======== Recorded information

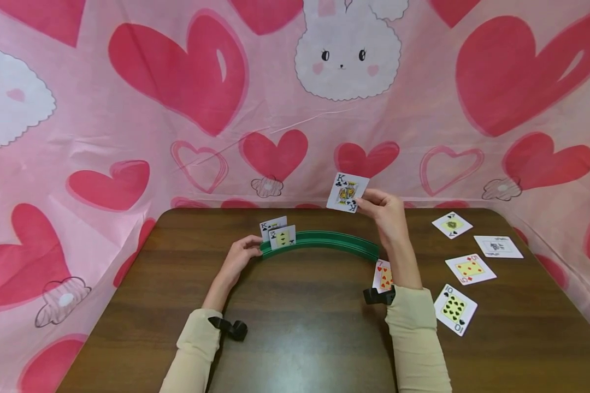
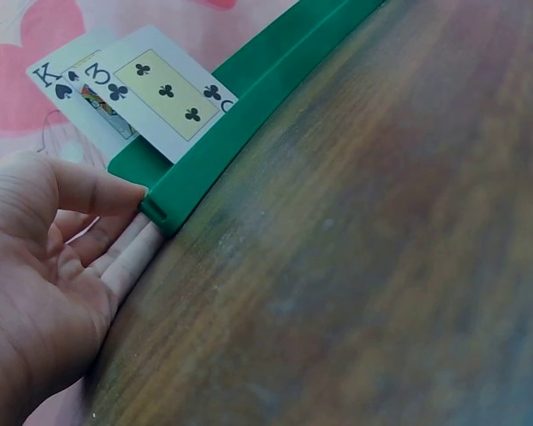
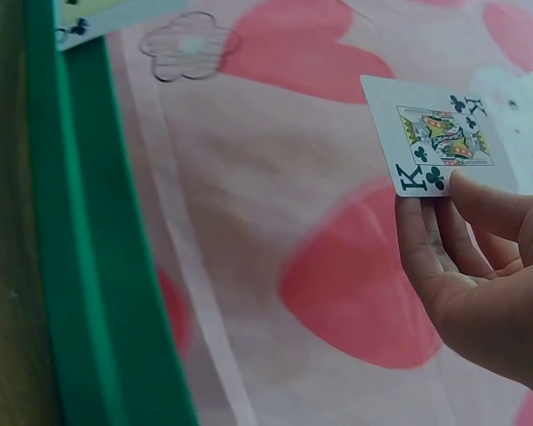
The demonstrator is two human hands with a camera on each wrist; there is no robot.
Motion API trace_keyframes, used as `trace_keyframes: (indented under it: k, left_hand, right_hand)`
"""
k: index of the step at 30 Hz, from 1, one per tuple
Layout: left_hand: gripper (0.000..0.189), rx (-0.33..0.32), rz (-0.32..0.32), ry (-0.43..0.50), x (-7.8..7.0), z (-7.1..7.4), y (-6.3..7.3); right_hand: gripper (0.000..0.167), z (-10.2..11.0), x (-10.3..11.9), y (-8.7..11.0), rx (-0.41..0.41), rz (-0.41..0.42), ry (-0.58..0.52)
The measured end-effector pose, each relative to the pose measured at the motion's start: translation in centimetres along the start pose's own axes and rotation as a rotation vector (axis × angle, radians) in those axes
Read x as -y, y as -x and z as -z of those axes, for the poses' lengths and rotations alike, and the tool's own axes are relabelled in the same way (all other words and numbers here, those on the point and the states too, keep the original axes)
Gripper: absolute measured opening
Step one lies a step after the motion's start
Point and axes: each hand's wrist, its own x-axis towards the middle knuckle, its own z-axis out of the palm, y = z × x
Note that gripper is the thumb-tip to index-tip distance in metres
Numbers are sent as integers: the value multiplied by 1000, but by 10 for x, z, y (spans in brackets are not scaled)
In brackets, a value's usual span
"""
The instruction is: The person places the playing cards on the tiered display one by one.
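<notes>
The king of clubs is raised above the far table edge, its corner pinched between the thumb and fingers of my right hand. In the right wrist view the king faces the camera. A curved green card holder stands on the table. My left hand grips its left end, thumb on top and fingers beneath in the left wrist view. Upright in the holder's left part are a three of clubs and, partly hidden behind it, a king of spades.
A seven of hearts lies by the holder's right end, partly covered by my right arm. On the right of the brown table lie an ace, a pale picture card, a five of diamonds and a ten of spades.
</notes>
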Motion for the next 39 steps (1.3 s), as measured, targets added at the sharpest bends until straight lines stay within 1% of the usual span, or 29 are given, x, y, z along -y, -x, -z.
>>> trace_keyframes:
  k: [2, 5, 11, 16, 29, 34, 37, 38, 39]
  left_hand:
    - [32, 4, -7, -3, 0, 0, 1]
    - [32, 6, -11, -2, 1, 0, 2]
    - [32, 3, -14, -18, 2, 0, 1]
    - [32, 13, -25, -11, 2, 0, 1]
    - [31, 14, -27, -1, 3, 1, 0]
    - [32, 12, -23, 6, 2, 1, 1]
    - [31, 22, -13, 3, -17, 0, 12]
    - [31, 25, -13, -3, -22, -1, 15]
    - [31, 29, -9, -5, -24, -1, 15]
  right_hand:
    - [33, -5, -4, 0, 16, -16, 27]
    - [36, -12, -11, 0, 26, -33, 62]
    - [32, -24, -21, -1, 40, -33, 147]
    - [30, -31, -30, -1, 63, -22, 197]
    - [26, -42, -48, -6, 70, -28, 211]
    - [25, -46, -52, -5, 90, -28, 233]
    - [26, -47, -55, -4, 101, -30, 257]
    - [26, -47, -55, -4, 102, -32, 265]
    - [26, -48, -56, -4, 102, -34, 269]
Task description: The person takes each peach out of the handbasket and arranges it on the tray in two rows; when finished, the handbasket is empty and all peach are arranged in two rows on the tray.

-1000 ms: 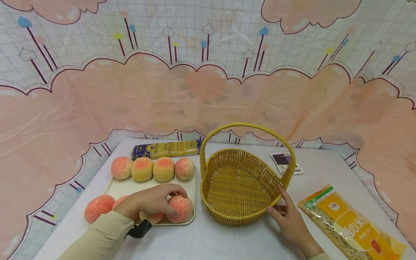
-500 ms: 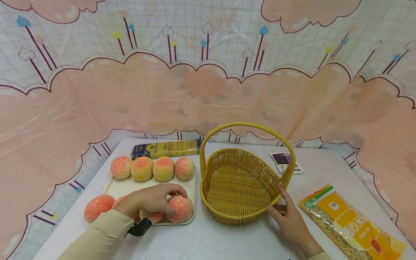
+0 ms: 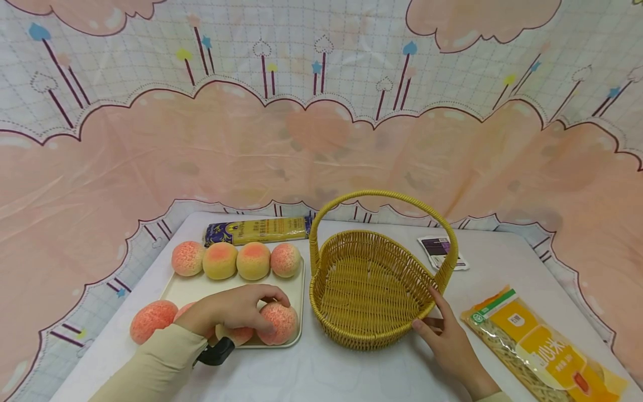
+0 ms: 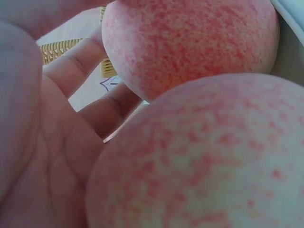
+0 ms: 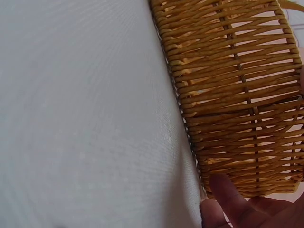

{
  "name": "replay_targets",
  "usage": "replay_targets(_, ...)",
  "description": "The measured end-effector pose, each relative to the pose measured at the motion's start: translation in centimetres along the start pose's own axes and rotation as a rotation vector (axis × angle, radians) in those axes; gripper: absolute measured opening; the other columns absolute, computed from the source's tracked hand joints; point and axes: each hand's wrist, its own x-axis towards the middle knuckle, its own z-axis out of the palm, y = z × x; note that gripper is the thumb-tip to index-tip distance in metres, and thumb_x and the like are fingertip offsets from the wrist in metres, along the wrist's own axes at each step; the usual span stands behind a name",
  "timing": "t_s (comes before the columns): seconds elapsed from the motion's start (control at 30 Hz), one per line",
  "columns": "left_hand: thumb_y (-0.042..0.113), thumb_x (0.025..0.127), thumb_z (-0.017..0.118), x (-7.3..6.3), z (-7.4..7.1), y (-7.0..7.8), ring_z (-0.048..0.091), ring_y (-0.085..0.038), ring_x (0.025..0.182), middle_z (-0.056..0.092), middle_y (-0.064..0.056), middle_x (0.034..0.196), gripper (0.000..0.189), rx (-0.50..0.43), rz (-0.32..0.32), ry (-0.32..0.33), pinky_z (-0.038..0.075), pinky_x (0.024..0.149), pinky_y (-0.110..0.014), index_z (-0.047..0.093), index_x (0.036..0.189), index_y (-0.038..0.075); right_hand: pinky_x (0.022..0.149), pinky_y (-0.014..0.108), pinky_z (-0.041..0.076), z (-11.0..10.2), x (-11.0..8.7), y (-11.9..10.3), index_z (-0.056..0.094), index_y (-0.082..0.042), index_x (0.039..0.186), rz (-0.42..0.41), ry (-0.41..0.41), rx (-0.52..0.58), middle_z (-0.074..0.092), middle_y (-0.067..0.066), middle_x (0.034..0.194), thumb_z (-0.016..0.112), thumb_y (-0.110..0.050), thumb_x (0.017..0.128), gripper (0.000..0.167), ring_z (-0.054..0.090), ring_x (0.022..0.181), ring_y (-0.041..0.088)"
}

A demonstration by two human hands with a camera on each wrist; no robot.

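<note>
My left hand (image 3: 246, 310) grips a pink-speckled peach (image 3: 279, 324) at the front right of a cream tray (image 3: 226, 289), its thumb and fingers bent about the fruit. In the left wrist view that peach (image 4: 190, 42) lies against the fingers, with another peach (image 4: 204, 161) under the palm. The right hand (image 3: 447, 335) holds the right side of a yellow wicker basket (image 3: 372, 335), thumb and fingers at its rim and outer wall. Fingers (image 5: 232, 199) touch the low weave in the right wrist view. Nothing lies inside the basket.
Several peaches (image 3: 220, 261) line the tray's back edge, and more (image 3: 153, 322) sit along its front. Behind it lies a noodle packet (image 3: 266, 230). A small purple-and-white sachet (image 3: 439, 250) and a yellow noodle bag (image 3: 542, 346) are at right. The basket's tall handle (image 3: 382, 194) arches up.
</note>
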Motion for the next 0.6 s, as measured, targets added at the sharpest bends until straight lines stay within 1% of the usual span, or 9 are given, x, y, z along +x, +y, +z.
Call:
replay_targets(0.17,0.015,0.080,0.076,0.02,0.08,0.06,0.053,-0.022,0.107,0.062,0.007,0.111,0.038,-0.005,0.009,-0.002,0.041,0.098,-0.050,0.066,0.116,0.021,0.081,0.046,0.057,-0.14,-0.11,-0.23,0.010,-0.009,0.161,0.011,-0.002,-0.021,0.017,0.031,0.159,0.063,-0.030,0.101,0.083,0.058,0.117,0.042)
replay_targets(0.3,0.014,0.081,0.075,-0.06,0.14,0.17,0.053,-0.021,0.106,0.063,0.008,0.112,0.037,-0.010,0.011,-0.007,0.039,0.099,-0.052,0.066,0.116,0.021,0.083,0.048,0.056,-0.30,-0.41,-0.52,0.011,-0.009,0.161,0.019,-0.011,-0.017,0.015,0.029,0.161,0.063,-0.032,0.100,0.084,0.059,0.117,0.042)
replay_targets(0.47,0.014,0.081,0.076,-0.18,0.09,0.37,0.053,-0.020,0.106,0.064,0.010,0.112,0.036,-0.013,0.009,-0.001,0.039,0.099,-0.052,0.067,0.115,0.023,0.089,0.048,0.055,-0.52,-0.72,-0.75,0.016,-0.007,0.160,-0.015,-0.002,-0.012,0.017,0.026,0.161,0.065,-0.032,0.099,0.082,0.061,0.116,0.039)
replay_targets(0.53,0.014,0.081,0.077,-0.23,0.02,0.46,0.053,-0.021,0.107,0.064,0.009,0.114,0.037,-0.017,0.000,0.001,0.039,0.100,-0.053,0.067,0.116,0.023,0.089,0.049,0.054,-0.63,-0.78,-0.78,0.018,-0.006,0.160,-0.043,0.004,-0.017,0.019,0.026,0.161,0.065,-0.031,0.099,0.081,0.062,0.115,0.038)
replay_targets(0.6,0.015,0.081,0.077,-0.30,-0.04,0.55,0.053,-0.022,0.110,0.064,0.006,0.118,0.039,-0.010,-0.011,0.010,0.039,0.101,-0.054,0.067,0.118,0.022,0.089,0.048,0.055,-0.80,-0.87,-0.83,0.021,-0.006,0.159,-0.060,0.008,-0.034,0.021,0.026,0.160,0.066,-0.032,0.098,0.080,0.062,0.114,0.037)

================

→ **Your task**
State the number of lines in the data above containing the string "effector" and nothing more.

→ **Solution to this problem**
2